(Action item): Could you repeat the entries below exactly, but only from the line with "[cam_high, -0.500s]" through the line with "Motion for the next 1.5", and without any picture?

(Source information):

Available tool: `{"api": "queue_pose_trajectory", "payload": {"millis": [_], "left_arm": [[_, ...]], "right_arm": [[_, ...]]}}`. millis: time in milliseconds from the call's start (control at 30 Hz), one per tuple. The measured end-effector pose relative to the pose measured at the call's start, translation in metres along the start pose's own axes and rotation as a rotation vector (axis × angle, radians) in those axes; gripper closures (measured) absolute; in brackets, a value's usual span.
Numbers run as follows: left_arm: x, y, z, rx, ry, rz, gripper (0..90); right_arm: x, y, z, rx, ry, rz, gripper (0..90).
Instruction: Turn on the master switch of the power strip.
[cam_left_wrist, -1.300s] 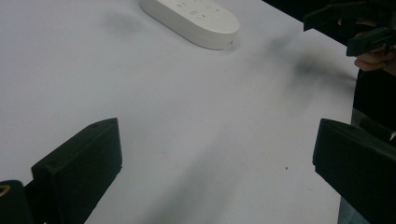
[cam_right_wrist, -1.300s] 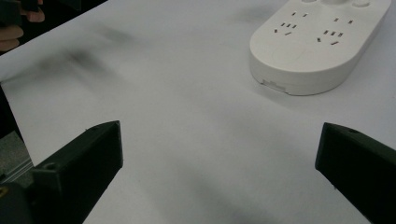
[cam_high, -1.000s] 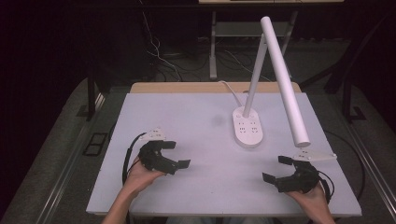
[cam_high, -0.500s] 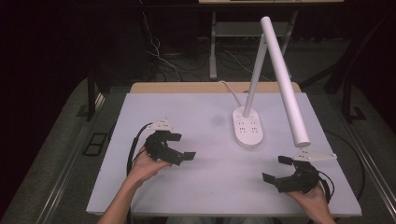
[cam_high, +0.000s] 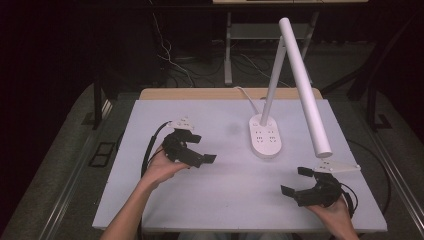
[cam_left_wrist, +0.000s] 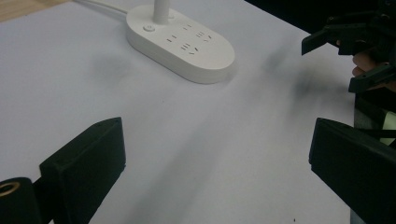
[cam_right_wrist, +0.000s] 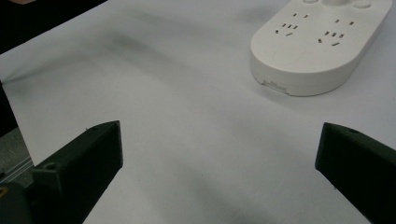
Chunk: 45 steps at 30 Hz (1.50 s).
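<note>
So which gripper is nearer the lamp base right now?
Left. The left gripper sits just left of the lamp base, jaws open toward it. The right gripper is nearer the person, slightly right of it.

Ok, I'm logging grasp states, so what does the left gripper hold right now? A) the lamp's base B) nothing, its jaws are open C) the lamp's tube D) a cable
B: the left gripper has its jaws spread wide over bare table, short of the lamp base.
</note>
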<state>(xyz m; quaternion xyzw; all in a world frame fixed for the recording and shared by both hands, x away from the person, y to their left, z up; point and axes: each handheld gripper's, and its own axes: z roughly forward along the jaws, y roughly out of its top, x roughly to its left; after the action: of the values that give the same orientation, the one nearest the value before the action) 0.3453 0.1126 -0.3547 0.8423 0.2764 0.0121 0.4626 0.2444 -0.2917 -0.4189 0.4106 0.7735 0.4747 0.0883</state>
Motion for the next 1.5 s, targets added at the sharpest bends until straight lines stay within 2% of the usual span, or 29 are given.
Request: {"api": "queue_pose_trajectory", "payload": {"millis": [400, 500, 833, 1433, 1500], "left_arm": [[0.008, 0.027, 0.012, 0.034, 0.000, 0.027, 2.8], [0.011, 0.033, 0.016, 0.050, -0.009, 0.050, 2.8], [0.019, 0.052, 0.036, 0.083, -0.024, 0.069, 3.3], [0.036, 0.080, 0.051, 0.096, -0.014, 0.078, 8.4], [0.041, 0.084, 0.057, 0.102, -0.016, 0.068, 9.0]], "right_arm": [[-0.001, 0.000, 0.000, -0.006, -0.002, -0.009, 0.2], [-0.002, 0.000, -0.001, -0.007, -0.002, -0.008, 0.2], [-0.002, 0.000, -0.001, -0.008, -0.004, -0.003, 0.2], [-0.003, 0.000, -0.002, -0.012, 0.003, -0.001, 0.2], [-0.003, 0.000, -0.002, -0.010, 0.003, 0.006, 0.2]]}}
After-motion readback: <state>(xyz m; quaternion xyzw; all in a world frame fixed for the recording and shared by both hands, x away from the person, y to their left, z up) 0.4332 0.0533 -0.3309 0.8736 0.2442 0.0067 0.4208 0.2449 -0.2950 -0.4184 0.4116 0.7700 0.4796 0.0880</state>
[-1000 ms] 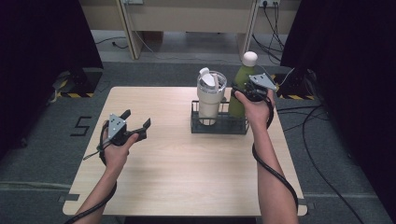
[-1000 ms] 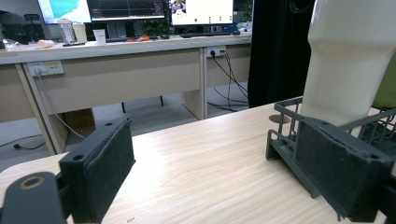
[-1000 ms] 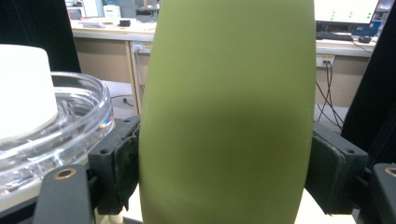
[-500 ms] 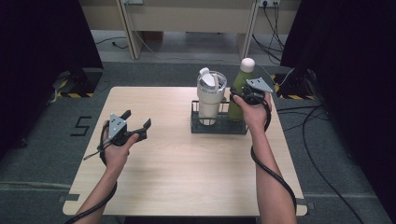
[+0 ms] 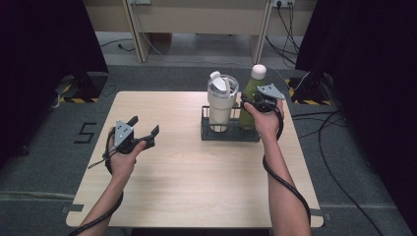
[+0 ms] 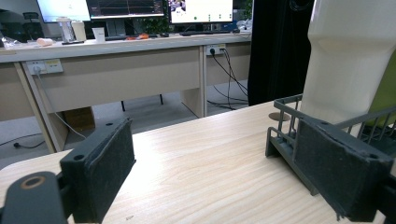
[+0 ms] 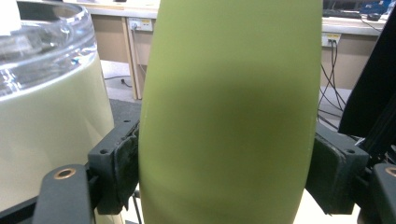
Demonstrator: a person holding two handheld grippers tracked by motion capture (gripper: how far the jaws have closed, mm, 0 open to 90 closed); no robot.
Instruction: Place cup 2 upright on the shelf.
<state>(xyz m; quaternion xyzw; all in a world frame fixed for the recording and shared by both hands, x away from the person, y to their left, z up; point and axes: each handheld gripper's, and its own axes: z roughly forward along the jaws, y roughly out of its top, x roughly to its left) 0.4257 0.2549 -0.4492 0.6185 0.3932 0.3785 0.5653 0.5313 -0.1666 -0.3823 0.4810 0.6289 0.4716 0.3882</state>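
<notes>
Green fills the middle of the right gripper view: our right gripper has its two black jaws set on either flank of the green bottle, pads pressed to its sides or all but touching, so we read it as clamped around the bottle's lower body. The bottle stands upright, its long axis running straight up the frame, and the jaws meet it square across that axis. That is the relation the next move hangs on, we judge: a straight upward pull along the bottle's own length should free it, whereas any sideways drag would meet the rack.

In the high view the right gripper sits at the upper right of the frame, right against the bottle, whose white cap rises above it. The bottle stands in the right-hand end of the dark wire rack; the cream tumbler with its clear lid occupies the left-hand end, just beside the bottle, near enough that a tilted lift could knock it.

Our left gripper hangs at the left middle of the high view, well apart from the rack, jaws spread wide and holding nothing. In the left gripper view the rack and tumbler lie ahead at the right edge. The right hand is plainly the nearer.
</notes>
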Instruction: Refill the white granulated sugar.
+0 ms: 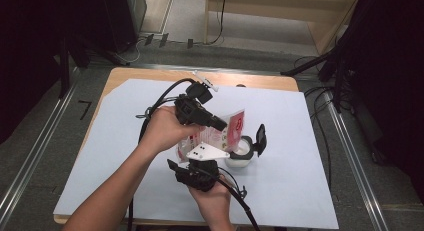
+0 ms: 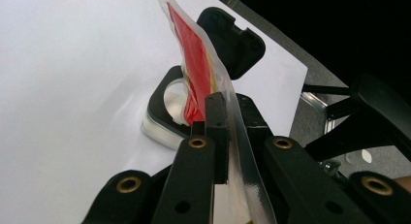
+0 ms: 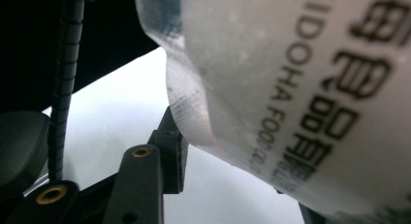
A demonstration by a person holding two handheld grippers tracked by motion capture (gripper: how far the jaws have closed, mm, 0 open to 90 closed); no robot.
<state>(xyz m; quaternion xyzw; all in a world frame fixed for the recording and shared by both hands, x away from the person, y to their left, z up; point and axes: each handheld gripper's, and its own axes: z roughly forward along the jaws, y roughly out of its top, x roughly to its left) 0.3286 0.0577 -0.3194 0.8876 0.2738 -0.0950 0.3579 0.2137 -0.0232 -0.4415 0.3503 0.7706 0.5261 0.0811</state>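
Red-and-white plastic pouch [image 1: 227,132] is suspended above the white container [image 1: 242,155], which stands on the white sheet [image 1: 300,156] covering the counter [image 1: 120,76]. The container's black hinged lid [image 1: 260,138] stands open on its far right side, and its black rim frames the opening. The left claw [image 1: 220,124] reaches over the container from its left and pinches the pouch's clear sealed edge; in the left gripper view the jaws are pressed together on that edge, with the pouch [image 2: 196,78] rising edge-on directly above the container [image 2: 167,112] and in front of the lid [image 2: 235,42]. The right claw [image 1: 197,158] sits on the near left side of the container, below the pouch. In the right gripper view the pouch [image 3: 300,88] with printed black lettering lies close over the jaws, one jaw showing beside its lower edge; whether this claw is pinching the pouch cannot be determined.
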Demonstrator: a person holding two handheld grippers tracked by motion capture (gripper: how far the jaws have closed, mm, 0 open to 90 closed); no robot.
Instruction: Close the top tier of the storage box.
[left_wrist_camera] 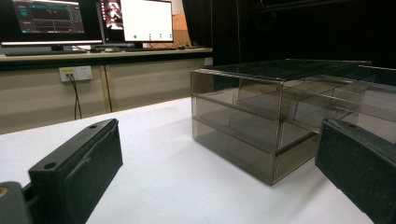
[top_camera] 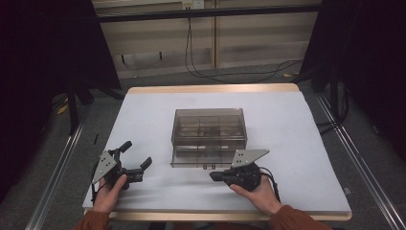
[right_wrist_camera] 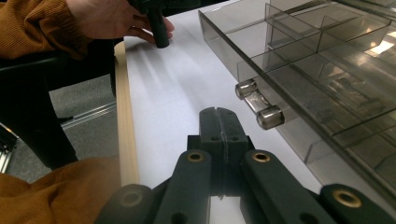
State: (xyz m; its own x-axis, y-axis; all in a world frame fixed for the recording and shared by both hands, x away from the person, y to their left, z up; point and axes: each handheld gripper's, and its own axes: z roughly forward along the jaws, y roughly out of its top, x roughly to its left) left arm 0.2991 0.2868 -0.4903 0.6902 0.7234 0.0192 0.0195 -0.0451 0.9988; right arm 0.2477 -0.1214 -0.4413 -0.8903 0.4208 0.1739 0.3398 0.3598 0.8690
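Observation:
A smoky clear drawer box [top_camera: 208,129] stands mid-table, its bottom drawer [top_camera: 206,159] drawn out a little toward me. The drawer's metal handle [right_wrist_camera: 259,103] and inner dividers are close in the right gripper view. My right gripper [top_camera: 213,177] is shut and empty on the table just in front of that handle; its tips [right_wrist_camera: 218,116] lie left of the handle without touching it. Wide open and holding nothing, my left gripper [top_camera: 137,154] rests at the front left, apart from the box. Between its jaws [left_wrist_camera: 219,140] the box's corner [left_wrist_camera: 275,135] stands close ahead.
The white table top [top_camera: 297,139] has a wooden front edge [right_wrist_camera: 125,126]. A metal floor rail [top_camera: 57,167] runs along each side, and black curtains hang left and right. Cables [top_camera: 230,74] lie on the floor behind. Monitors [left_wrist_camera: 135,21] sit on a far bench.

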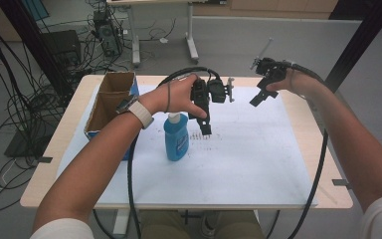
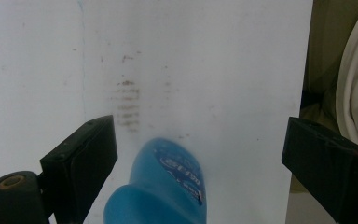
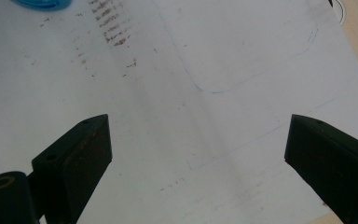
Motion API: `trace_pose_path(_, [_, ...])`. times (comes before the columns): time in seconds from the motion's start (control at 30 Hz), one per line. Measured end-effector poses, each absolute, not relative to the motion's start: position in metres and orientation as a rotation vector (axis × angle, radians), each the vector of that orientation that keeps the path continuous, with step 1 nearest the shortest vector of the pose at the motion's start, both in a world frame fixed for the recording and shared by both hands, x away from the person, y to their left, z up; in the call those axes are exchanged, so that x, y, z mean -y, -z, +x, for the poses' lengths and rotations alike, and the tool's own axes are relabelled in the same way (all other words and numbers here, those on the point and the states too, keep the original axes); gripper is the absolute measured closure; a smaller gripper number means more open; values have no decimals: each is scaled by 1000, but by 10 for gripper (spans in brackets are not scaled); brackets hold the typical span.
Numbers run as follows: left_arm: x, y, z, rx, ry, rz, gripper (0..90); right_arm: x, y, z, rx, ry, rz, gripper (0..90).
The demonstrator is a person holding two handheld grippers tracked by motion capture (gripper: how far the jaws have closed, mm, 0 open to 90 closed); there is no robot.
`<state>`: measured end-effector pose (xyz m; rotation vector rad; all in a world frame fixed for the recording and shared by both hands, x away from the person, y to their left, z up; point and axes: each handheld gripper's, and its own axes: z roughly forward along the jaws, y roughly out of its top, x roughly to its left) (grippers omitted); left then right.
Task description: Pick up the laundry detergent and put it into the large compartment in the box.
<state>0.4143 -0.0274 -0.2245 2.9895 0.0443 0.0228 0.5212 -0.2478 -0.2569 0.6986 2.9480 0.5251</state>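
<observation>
My left tool [image 1: 205, 130] hangs just beside the blue bottle [image 1: 175, 137], which stands upright on the white sheet [image 1: 248, 164] covering the surface. In the left gripper view the bottle [image 2: 161, 186] sits low between the jaws, and they are spread wide with daylight on both sides, touching nothing. My right tool [image 1: 256, 99] is up over the far right part of the sheet, well apart from the bottle, its jaws wide apart too and empty. A cardboard box [image 1: 110, 99] stands at the left edge of the surface. Dark scuff marks [image 3: 109, 21] streak the sheet near the bottle.
</observation>
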Motion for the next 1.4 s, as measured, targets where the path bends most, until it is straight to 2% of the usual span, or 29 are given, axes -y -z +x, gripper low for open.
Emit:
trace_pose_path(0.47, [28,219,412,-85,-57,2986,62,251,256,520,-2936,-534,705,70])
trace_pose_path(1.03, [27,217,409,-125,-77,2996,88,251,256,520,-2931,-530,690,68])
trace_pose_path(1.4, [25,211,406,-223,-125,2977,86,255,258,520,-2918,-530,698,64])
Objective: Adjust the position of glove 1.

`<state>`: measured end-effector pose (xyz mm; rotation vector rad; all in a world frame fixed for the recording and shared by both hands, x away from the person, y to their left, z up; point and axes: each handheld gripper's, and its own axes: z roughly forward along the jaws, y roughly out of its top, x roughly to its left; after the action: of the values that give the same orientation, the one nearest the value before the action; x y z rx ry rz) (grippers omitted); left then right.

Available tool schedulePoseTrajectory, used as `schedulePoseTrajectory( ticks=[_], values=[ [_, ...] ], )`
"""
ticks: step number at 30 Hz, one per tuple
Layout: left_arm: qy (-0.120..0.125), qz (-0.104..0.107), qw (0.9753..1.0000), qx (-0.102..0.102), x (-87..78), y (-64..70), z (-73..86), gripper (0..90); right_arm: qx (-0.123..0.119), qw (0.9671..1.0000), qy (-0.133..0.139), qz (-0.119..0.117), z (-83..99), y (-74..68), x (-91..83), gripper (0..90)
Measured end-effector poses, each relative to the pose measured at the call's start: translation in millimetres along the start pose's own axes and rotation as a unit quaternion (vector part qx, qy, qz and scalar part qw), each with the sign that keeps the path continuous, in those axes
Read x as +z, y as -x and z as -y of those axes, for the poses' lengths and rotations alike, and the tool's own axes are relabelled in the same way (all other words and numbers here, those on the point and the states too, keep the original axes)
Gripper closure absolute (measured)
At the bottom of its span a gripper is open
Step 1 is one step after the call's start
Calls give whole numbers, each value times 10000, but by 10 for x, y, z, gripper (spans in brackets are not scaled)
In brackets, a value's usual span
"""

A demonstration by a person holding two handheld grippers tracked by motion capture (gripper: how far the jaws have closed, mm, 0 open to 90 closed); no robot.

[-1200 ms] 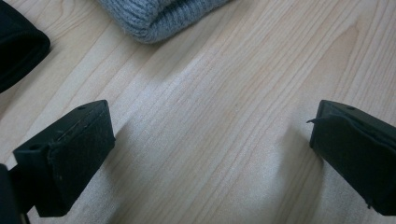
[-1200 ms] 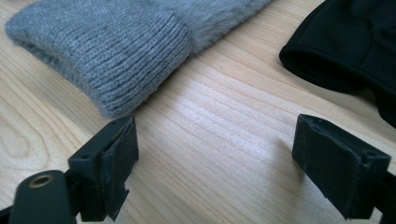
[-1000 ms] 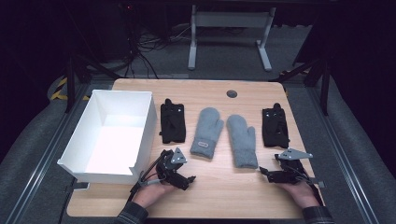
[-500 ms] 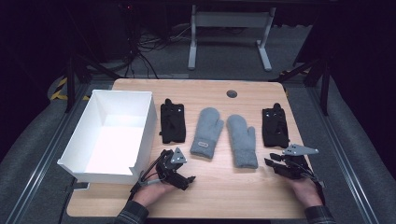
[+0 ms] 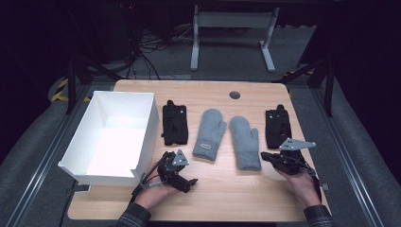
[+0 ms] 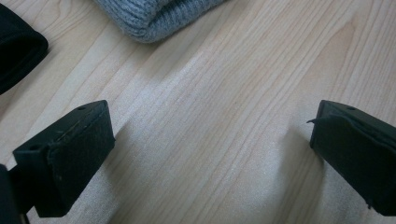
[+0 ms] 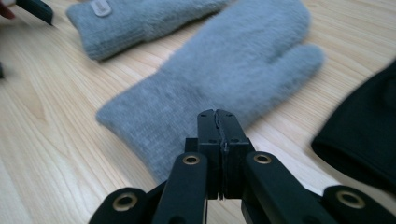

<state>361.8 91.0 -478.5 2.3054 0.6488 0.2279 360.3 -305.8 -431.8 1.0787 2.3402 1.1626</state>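
Looking first at the wooden table [image 5: 222, 189], carrying everything and keeping a bare strip along the near edge. Finding on its left part a white box [image 5: 146, 127], open on top and holding nothing.

Seeing four pieces lying flat in one row to the right of the box: a left black glove [image 5: 174, 124] just beside the box wall, then a left grey mitten [image 5: 209, 132], a right grey mitten [image 5: 246, 142], and a right black glove [image 5: 277, 126] near the right edge. Judging the work as only beginning: nothing packed yet, all four pieces waiting outside the box.

Holding the left gripper [image 5: 178, 169] low over bare wood near the box corner, jaws spread wide and gripping nothing, with the left mitten's cuff just ahead in the left gripper view [image 6: 212, 135]. Keeping the right gripper [image 5: 265, 156] pressed closed on nothing, aiming at the cuff end of the right grey mitten; in the right gripper view [image 7: 218, 116] sitting very near the cuff, maybe touching it, hard to tell through the blur.

Concerning room: having free wood in front of both grippers and between the pieces. Needing to clear the box's tall wall when carrying anything in. Watching the right black glove, lying near the table's right edge.
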Motion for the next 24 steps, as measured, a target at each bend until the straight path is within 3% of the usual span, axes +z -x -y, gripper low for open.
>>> schedulePoseTrajectory(
  ticks=[7, 15, 24],
  values=[
    [-6, 1, 10000, 2, 0, -1, 0, 1, -185, 9998, -7, -115, -121, -35, 140, 898],
    [-9, 14, 10000, 11, 0, -3, -2, 1, -344, 9984, -389, -222, -158, -45, 347, 899],
    [-7, 11, 10000, 14, -1, -2, -1, 2, -425, 9979, -425, -240, -152, -103, 358, 899]
  ],
)
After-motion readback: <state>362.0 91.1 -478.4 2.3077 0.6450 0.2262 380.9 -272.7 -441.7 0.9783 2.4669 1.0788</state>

(Your solution):
[cam_high, -0.500s] 
[cam_high, +0.000s] 
[cam_left_wrist, +0.000s] 
[cam_right_wrist, +0.000s] 
Chunk: 45 steps at 30 Hz (1.50 s).
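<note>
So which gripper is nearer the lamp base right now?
Left. The left gripper sits just left of the lamp base, jaws open toward it. The right gripper is nearer the person, slightly right of it.

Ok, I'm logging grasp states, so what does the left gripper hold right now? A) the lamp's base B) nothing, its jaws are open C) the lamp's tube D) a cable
B: the left gripper has its jaws spread wide over bare table, short of the lamp base.
</note>
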<state>(xyz m; quaternion xyzw; all in a world frame fixed for the recording and shared by both hands, x away from the person, y to their left, z up; point and axes: each handheld gripper's, and its own axes: z roughly forward along the jaws, y roughly out of its top, x roughly to its left; after the action: of the values that give the same orientation, the one nearest the value before the action) 0.3453 0.1126 -0.3547 0.8423 0.2764 0.0121 0.4626 0.2444 -0.2917 -0.4189 0.4106 0.7735 0.4747 0.0883</state>
Motion for the next 1.5 s, targets added at the sharpest bends until straight lines stay within 2% of the usual span, or 29 are given.

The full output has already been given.